> **What the task asks**: Would you write the data out once more, exactly as it is?

> **Dataset records**:
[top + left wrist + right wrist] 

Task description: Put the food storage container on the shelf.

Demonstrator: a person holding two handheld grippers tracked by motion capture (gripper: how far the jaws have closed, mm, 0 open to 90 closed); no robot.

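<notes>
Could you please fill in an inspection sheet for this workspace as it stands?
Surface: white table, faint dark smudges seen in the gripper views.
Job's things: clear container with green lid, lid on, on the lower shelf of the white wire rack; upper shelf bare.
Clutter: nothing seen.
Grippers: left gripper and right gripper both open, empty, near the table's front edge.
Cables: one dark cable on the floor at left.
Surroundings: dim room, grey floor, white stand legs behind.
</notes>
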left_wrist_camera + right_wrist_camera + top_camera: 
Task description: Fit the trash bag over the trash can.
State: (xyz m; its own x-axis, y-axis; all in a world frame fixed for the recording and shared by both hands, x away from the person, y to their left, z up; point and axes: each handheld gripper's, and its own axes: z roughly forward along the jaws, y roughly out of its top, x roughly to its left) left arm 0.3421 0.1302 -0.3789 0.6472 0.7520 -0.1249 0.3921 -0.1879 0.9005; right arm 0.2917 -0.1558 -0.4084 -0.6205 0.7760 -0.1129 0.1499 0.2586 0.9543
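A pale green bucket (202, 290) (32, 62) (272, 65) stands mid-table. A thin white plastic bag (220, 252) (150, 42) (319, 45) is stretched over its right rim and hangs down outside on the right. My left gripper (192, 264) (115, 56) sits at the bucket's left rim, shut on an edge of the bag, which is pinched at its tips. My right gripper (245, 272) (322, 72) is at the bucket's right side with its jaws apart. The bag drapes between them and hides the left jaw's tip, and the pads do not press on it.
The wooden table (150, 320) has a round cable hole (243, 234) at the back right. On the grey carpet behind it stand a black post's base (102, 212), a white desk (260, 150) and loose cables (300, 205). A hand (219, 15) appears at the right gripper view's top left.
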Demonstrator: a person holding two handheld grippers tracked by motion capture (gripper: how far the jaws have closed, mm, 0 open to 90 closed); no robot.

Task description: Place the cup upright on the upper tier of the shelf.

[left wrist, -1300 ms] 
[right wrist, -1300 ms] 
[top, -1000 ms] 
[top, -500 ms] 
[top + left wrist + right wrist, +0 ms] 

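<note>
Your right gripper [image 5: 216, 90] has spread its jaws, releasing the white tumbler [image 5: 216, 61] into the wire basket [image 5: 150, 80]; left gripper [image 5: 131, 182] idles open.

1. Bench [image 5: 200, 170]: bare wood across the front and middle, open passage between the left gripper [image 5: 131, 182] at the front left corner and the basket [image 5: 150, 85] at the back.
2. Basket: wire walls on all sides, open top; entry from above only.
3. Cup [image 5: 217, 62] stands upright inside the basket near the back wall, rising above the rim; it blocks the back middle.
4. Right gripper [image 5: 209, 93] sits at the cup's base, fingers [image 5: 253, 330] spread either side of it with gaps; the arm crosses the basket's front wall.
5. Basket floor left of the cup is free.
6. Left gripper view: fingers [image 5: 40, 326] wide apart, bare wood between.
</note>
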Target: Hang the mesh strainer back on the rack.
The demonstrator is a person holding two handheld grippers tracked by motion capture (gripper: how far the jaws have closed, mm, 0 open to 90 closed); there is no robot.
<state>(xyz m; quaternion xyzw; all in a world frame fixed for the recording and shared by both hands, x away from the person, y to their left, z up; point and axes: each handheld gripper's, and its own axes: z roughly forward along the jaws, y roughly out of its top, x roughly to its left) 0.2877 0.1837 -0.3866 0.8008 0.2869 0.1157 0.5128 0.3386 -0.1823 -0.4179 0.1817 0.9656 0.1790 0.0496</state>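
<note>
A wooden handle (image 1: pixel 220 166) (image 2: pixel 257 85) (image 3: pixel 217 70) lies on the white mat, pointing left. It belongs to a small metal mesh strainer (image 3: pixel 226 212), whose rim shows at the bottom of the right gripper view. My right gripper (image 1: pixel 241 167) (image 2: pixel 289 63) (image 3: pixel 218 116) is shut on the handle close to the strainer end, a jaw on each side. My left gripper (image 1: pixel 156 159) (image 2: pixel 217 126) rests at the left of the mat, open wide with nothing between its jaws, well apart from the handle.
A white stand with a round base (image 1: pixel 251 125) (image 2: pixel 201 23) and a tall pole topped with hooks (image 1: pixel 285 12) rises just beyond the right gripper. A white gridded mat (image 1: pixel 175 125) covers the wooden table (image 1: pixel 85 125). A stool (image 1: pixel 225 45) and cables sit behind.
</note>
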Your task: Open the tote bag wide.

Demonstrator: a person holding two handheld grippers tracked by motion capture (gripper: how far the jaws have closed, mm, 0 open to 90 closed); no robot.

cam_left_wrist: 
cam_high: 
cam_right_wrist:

> **Exercise result**:
[top + left wrist + right wrist] 

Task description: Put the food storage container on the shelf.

Demonstrator: a person holding two handheld grippers tracked by motion capture (gripper: how far the jaws have closed, mm, 0 open to 90 closed); no robot.

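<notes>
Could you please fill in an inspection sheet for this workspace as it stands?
Surface: white table, faint dark smudges seen in the gripper views.
Job's things: clear container with green lid, lid on, on the lower shelf of the white wire rack; upper shelf bare.
Clutter: nothing seen.
Grippers: left gripper and right gripper both open, empty, near the table's front edge.
Cables: one dark cable on the floor at left.
Surroundings: dim room, grey floor, white stand legs behind.
</notes>
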left_wrist_camera + right_wrist_camera + top_camera: 
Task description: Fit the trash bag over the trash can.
State: (xyz m; its own x-axis, y-axis; all in a world frame fixed for the recording and shared by both hands, x away from the person, y to their left, z up; point and axes: each handheld gripper's, and its own axes: z roughly forward along the jaws, y roughly out of its top, x roughly to its left) left arm 0.3421 0.1302 -0.3789 0.6472 0.7520 -0.1249 0.3921 -0.1879 0.9005; right arm 0.2917 -0.1558 -0.4084 -0.6205 0.7760 -0.1129 0.1499 0.2586 0.9543
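A pale green bucket (202, 290) (32, 62) (272, 65) stands mid-table. A thin white plastic bag (220, 252) (150, 42) (319, 45) is stretched over its right rim and hangs down outside on the right. My left gripper (192, 264) (115, 56) sits at the bucket's left rim, shut on an edge of the bag, which is pinched at its tips. My right gripper (245, 272) (322, 72) is at the bucket's right side with its jaws apart. The bag drapes between them and hides the left jaw's tip, and the pads do not press on it.
The wooden table (150, 320) has a round cable hole (243, 234) at the back right. On the grey carpet behind it stand a black post's base (102, 212), a white desk (260, 150) and loose cables (300, 205). A hand (219, 15) appears at the right gripper view's top left.
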Demonstrator: a person holding two handheld grippers tracked by motion capture (gripper: how far the jaws have closed, mm, 0 open to 90 closed); no robot.

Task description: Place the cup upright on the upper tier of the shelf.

[left wrist, -1300 ms] 
[right wrist, -1300 ms] 
[top, -1000 ms] 
[top, -500 ms] 
[top + left wrist + right wrist, +0 ms] 

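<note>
Your right gripper [image 5: 216, 90] has spread its jaws, releasing the white tumbler [image 5: 216, 61] into the wire basket [image 5: 150, 80]; left gripper [image 5: 131, 182] idles open.

1. Bench [image 5: 200, 170]: bare wood across the front and middle, open passage between the left gripper [image 5: 131, 182] at the front left corner and the basket [image 5: 150, 85] at the back.
2. Basket: wire walls on all sides, open top; entry from above only.
3. Cup [image 5: 217, 62] stands upright inside the basket near the back wall, rising above the rim; it blocks the back middle.
4. Right gripper [image 5: 209, 93] sits at the cup's base, fingers [image 5: 253, 330] spread either side of it with gaps; the arm crosses the basket's front wall.
5. Basket floor left of the cup is free.
6. Left gripper view: fingers [image 5: 40, 326] wide apart, bare wood between.
</note>
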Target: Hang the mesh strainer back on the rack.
The demonstrator is a person holding two handheld grippers tracked by motion capture (gripper: how far the jaws have closed, mm, 0 open to 90 closed); there is no robot.
<state>(xyz m; quaternion xyzw; all in a world frame fixed for the recording and shared by both hands, x away from the person, y to their left, z up; point and axes: each handheld gripper's, and its own axes: z roughly forward along the jaws, y roughly out of its top, x roughly to its left) 0.2877 0.1837 -0.3866 0.8008 0.2869 0.1157 0.5128 0.3386 -0.1823 -0.4179 0.1817 0.9656 0.1790 0.0496</state>
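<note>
A wooden handle (image 1: pixel 220 166) (image 2: pixel 257 85) (image 3: pixel 217 70) lies on the white mat, pointing left. It belongs to a small metal mesh strainer (image 3: pixel 226 212), whose rim shows at the bottom of the right gripper view. My right gripper (image 1: pixel 241 167) (image 2: pixel 289 63) (image 3: pixel 218 116) is shut on the handle close to the strainer end, a jaw on each side. My left gripper (image 1: pixel 156 159) (image 2: pixel 217 126) rests at the left of the mat, open wide with nothing between its jaws, well apart from the handle.
A white stand with a round base (image 1: pixel 251 125) (image 2: pixel 201 23) and a tall pole topped with hooks (image 1: pixel 285 12) rises just beyond the right gripper. A white gridded mat (image 1: pixel 175 125) covers the wooden table (image 1: pixel 85 125). A stool (image 1: pixel 225 45) and cables sit behind.
</note>
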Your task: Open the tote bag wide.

Demonstrator: a person holding two handheld grippers tracked by motion capture (gripper: how far the jaws have closed, mm, 0 open to 90 closed); no robot.

cam_left_wrist: 
cam_high: 
cam_right_wrist:

There is nothing further to add to the answer.